EXERCISE INSTRUCTIONS ->
Copy, from the listing, every line in which the string "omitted" is present.

DATA SHOWN ->
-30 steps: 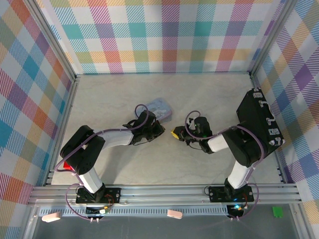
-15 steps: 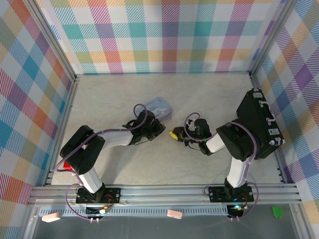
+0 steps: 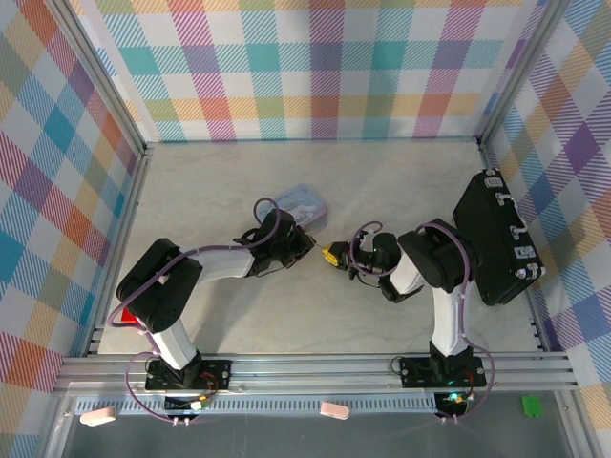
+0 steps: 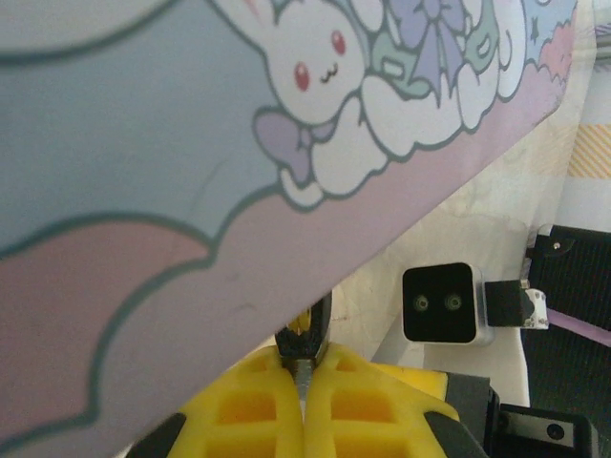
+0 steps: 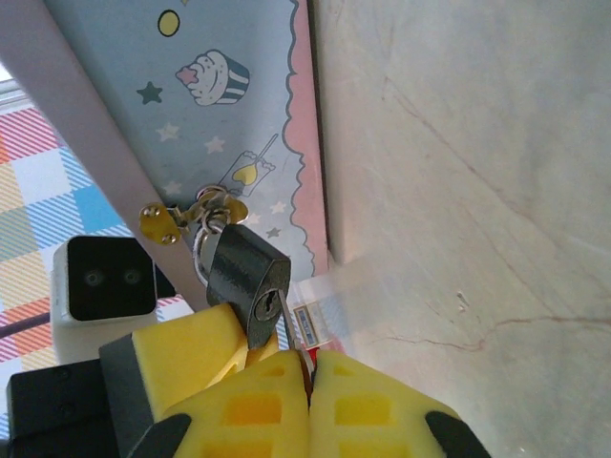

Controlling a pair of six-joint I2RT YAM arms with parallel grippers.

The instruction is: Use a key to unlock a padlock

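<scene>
The padlock [image 5: 243, 270] is small and dark grey. Its shackle runs through the brass hasp [image 5: 162, 221] of a pastel-blue cartoon tin [image 5: 205, 105] [image 4: 143, 143] [image 3: 301, 203]. My left gripper [image 4: 305, 361] [image 3: 304, 245] is shut on the padlock [image 4: 307, 336], under the tin's edge, and one of its yellow fingers [image 5: 181, 351] sits below the lock. My right gripper [image 5: 310, 355] [image 3: 333, 256] is shut on the key [image 5: 292, 325]. The slim key blade points up, and its tip rests on the lock's face just right of the keyhole [image 5: 265, 304].
A black case [image 3: 496, 239] stands at the right wall. A clear plastic wrapper with a barcode label [image 5: 320, 291] lies beside the tin. Plaid walls close in the pale marbled table [image 3: 210, 181] on three sides.
My right arm has swung left and its gripper has edged towards the left gripper. The tin and the left gripper have shifted slightly up and left. Both grippers stay shut.
</scene>
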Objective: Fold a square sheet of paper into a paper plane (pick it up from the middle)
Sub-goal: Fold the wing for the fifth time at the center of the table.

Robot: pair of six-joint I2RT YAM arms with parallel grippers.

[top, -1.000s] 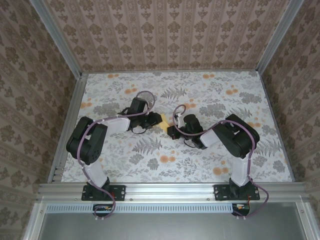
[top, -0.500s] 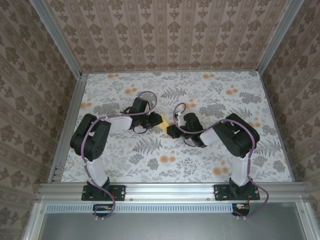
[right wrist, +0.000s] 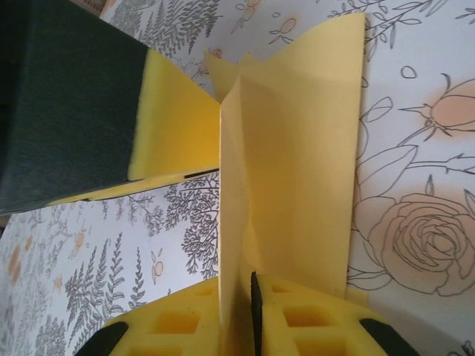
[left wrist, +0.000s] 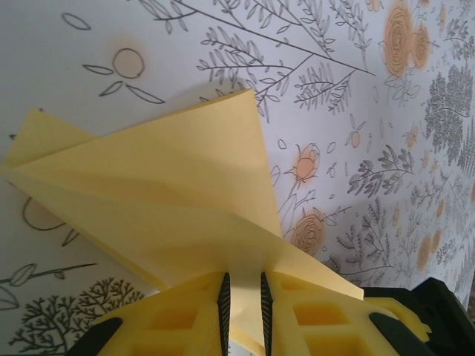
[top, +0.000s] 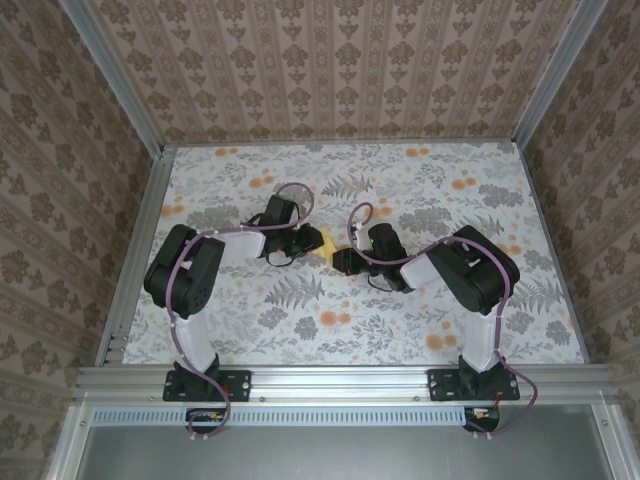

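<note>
Overhead view, bottom edge first: your left arm base (top: pixel 205 383) and right arm base (top: pixel 470 385) sat on the rail. Both arms bent inward over the floral cloth (top: pixel 300 310). The claws met at frame centre on the sheet of paper (top: pixel 327 246), a small yellow patch between them.

Left wrist view: your left gripper (left wrist: pixel 243 289) was at bottom centre, jaws nearly together, with a fold of the paper clamped between the pads. The rest of the sheet fanned up and left across mid-frame as a creased triangle, shadow on the cloth along its upper edge.

Right wrist view: your right gripper (right wrist: pixel 236 289) was at bottom centre, jaws a thin slit apart, with an upright ridge of the paper in the slit. Couldn't tell if the pads actually pressed it. The left claw's yellow finger touched the sheet at upper left there.

Patterned walls (top: pixel 330 70) ran across the top of the overhead view.
</note>
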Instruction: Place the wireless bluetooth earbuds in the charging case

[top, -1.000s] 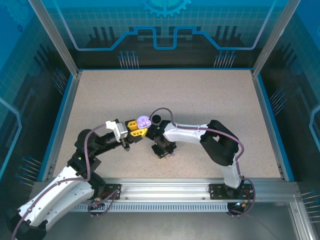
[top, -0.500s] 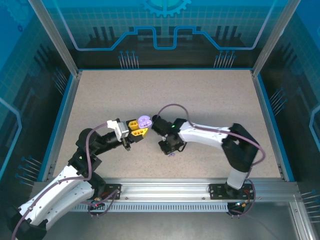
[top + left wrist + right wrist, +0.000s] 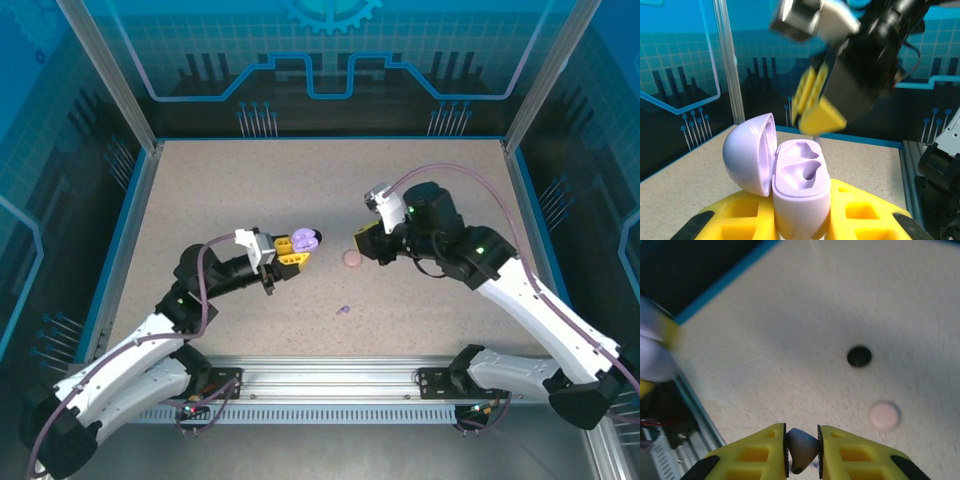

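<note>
Low in the left wrist view, the open purple case (image 3: 799,175) is gripped upright by the left gripper (image 3: 800,215), its sockets exposed for loading. At bottom centre of the right wrist view, a purple earbud (image 3: 800,447) is pinched by the right gripper (image 3: 802,442), likely for insertion.

The open round lilac plastic charging case (image 3: 800,185) looks smooth, with a soft satin sheen, as does the small pale purple plastic earbud (image 3: 801,452). The jaws gripping them are matt yellow moulded plastic. The speckled beige worktop (image 3: 430,200) is matt and finely grainy. The silver metal frame rail (image 3: 330,375) looks brushed and ribbed.
</note>
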Available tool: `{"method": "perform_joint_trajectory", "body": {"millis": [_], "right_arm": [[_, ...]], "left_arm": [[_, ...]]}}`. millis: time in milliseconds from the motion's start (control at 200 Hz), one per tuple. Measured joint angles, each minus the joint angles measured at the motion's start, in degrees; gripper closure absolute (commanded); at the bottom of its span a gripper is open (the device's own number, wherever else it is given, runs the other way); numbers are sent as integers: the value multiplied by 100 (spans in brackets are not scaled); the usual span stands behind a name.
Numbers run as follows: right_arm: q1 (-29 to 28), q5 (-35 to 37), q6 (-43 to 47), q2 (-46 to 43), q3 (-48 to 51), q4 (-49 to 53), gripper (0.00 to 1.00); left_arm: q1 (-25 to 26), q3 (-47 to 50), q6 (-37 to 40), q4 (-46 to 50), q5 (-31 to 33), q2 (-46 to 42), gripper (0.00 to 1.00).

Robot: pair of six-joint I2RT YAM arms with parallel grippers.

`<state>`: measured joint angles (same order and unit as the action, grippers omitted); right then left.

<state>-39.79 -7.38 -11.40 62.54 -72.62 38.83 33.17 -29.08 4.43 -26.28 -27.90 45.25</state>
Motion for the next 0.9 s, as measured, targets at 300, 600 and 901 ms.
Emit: {"method": "perform_joint_trajectory", "body": {"millis": [300, 600, 901], "right_arm": [[-391, -262, 933, 162, -1054, 68, 79], [-1121, -74, 1576, 793, -1513, 195, 79], [-1375, 358, 1899, 1180, -1674, 326, 79]], "left_arm": [[2, 0, -289, -422, -302, 415, 93], [2, 0, -304, -573, -411, 463, 93], [7, 0, -304, -575, -411, 468, 93]]}}
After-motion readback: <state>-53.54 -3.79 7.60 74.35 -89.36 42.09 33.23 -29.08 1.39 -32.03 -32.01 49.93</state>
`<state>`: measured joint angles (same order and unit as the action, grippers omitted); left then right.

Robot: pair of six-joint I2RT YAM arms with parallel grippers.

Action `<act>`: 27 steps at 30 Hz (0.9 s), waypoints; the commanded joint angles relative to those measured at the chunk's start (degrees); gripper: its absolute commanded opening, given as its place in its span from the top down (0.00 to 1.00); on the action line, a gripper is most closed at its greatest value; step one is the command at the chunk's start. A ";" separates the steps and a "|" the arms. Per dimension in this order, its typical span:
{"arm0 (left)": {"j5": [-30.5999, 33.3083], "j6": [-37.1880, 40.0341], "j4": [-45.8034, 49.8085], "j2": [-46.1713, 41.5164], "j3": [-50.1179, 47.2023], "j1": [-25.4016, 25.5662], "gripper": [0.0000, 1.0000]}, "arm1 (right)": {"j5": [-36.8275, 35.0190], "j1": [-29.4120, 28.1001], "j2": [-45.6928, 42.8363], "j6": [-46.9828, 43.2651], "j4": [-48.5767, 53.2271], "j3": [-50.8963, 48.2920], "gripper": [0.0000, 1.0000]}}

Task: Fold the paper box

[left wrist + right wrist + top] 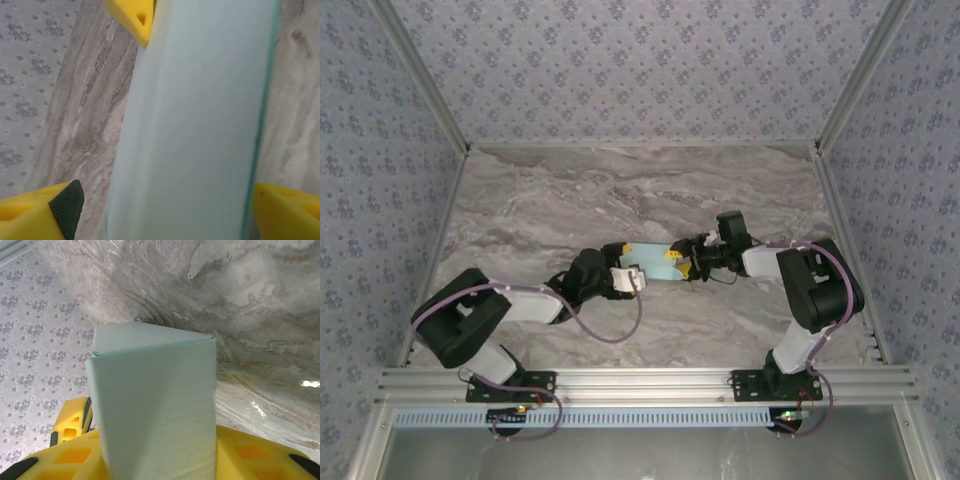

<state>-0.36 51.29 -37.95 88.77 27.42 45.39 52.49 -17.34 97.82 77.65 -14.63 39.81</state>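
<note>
Looks like a late step of the folding, with the pale aqua rectangular card box [655,262] already standing as a closed long shape, not as a flat sheet. Gripped at one end by the right tool [160,460]: clamped on the box, both yellow fingers [250,455] pressed to its sides, the free end reaching straight ahead of this tool. Met at the other end by the left tool [162,210], fingers apart, one on each side of the box, the black-padded finger [65,207] just beside the card and not touching it. Cannot tell whether resting on the grey marbled desk [570,200] or held a little over it. Probably a change of grip or a pressing of the last flap, to judge from the two tools facing each other along the box. Next, likely needed: bring the left tool's fingers together squarely on the flat sides, without crushing the thin card, and keep the right tool firm until then. Worth checking first for untucked end flaps; not possible to see them here.
</note>
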 commanded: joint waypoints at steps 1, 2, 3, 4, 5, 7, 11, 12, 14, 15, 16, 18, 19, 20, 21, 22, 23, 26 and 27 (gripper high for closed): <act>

WRITTEN SOLUTION ->
`<state>`: measured joint angles (same order and unit as the action, grippers omitted); right then left.
`<state>`: measured joint angles (same order and unit as the action, grippers omitted); left then right.

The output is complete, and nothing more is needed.